Task item: What is the count of lines in the material below that hold "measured"? Answer with only that number.

Task data:
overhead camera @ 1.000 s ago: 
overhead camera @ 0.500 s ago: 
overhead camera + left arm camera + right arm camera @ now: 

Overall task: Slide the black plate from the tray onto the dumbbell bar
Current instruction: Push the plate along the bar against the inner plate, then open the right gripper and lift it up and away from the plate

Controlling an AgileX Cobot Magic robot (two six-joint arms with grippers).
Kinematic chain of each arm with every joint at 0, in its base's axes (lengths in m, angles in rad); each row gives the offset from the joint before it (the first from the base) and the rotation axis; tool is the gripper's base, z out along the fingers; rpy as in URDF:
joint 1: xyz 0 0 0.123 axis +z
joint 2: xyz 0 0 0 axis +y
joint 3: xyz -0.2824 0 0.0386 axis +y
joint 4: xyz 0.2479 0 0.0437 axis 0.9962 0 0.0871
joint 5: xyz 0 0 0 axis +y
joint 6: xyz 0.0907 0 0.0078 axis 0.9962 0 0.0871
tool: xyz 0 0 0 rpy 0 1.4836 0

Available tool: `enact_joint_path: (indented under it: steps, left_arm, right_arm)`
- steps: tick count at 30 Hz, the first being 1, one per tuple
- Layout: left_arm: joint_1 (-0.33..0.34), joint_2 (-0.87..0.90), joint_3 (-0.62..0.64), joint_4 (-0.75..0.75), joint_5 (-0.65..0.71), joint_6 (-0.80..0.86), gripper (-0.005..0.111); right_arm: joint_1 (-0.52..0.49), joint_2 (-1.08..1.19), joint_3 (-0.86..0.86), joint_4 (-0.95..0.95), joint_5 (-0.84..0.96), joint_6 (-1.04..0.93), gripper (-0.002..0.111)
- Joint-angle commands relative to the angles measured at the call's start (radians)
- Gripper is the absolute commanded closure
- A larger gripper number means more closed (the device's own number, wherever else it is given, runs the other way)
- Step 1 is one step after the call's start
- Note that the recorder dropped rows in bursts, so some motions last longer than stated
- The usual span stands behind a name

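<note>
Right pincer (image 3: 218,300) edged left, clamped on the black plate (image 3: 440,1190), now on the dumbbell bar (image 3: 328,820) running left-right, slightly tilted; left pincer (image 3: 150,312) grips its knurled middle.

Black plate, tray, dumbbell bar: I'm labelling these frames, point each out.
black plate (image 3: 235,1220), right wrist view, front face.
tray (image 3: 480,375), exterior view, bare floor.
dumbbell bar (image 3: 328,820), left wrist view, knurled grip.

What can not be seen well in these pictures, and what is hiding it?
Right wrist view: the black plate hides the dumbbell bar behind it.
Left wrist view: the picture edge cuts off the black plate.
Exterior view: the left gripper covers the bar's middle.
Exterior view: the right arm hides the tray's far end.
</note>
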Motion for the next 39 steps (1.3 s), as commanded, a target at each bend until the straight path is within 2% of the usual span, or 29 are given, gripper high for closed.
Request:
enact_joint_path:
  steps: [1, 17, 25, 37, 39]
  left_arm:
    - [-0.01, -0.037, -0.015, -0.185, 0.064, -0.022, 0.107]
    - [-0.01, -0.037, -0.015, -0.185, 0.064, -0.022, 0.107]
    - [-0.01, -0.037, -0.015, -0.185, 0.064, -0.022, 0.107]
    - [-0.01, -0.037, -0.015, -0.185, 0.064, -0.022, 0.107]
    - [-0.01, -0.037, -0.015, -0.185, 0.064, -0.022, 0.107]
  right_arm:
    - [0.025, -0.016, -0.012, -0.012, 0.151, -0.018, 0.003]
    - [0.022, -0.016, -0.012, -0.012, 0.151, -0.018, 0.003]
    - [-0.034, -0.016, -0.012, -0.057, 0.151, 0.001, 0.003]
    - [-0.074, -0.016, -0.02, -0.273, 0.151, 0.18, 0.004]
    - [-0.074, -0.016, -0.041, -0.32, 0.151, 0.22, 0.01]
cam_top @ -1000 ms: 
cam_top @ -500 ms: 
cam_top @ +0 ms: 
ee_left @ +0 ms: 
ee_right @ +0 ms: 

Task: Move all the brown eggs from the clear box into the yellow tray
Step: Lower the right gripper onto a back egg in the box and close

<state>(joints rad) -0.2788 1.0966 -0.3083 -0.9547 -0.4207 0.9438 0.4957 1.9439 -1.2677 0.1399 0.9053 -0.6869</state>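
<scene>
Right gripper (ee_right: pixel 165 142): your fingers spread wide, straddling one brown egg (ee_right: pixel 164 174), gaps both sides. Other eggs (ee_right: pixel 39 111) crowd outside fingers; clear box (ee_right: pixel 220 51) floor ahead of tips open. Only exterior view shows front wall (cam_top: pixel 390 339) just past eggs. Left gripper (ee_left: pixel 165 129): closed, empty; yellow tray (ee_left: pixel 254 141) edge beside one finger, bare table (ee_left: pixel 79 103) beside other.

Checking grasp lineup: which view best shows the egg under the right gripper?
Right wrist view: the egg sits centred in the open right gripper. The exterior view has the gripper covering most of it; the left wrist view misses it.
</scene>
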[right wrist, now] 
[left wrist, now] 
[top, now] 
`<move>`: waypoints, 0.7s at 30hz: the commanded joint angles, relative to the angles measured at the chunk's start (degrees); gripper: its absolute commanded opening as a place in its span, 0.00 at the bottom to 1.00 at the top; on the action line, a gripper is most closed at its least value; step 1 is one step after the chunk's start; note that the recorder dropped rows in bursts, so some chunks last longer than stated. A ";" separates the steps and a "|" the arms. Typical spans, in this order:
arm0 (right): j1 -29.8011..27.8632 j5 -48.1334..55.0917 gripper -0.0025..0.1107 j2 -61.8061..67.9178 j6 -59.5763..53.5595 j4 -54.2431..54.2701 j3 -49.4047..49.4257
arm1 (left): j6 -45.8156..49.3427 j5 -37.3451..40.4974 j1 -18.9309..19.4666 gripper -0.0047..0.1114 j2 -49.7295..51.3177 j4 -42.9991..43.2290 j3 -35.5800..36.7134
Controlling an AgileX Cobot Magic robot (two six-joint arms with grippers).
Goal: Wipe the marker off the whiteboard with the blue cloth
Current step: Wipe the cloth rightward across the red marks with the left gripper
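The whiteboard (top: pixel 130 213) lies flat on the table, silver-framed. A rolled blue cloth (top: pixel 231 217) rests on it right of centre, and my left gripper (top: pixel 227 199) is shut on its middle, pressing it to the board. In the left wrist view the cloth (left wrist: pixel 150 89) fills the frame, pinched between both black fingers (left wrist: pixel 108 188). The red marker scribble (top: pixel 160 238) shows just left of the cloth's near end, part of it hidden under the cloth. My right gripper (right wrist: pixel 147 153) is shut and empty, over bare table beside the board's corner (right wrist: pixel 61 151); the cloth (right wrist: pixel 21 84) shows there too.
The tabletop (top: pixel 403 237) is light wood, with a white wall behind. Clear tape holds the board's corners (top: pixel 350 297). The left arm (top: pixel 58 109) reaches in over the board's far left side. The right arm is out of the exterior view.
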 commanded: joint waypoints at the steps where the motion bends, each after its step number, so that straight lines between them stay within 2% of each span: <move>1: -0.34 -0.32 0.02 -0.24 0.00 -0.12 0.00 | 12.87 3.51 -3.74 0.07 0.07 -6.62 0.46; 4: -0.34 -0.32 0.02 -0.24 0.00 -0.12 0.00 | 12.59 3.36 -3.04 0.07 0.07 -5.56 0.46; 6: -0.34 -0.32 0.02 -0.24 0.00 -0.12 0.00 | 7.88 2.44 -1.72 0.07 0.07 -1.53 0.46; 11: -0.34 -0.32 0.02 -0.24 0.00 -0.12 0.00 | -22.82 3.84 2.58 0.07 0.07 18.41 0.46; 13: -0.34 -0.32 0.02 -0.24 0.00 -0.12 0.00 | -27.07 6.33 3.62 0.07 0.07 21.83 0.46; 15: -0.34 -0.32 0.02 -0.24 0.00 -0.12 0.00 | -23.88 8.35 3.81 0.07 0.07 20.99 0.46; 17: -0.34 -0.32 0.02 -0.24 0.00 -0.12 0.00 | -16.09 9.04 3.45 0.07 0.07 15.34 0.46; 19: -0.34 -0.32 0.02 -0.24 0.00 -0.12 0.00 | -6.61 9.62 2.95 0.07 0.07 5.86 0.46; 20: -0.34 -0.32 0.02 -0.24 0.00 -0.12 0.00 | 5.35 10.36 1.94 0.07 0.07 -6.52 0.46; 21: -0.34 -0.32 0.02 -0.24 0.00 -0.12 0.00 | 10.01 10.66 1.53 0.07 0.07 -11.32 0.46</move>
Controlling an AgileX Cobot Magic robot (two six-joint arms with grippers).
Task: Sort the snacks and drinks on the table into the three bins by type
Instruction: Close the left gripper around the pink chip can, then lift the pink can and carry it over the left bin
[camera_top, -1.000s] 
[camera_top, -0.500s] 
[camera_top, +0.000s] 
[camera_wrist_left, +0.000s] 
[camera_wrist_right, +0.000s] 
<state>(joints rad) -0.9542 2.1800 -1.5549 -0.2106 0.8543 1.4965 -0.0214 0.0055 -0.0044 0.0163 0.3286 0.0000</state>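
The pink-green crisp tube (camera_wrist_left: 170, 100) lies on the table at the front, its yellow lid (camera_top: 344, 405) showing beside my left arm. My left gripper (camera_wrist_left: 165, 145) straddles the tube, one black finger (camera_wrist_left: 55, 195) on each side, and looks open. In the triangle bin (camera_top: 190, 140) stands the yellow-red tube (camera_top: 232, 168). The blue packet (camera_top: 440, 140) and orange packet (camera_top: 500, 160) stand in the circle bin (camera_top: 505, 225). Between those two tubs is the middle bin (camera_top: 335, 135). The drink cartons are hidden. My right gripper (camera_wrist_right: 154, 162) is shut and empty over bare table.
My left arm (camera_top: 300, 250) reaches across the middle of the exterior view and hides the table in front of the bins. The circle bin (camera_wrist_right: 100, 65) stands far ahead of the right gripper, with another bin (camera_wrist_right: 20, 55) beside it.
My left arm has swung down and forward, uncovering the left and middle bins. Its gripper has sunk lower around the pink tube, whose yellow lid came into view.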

Exercise result: 2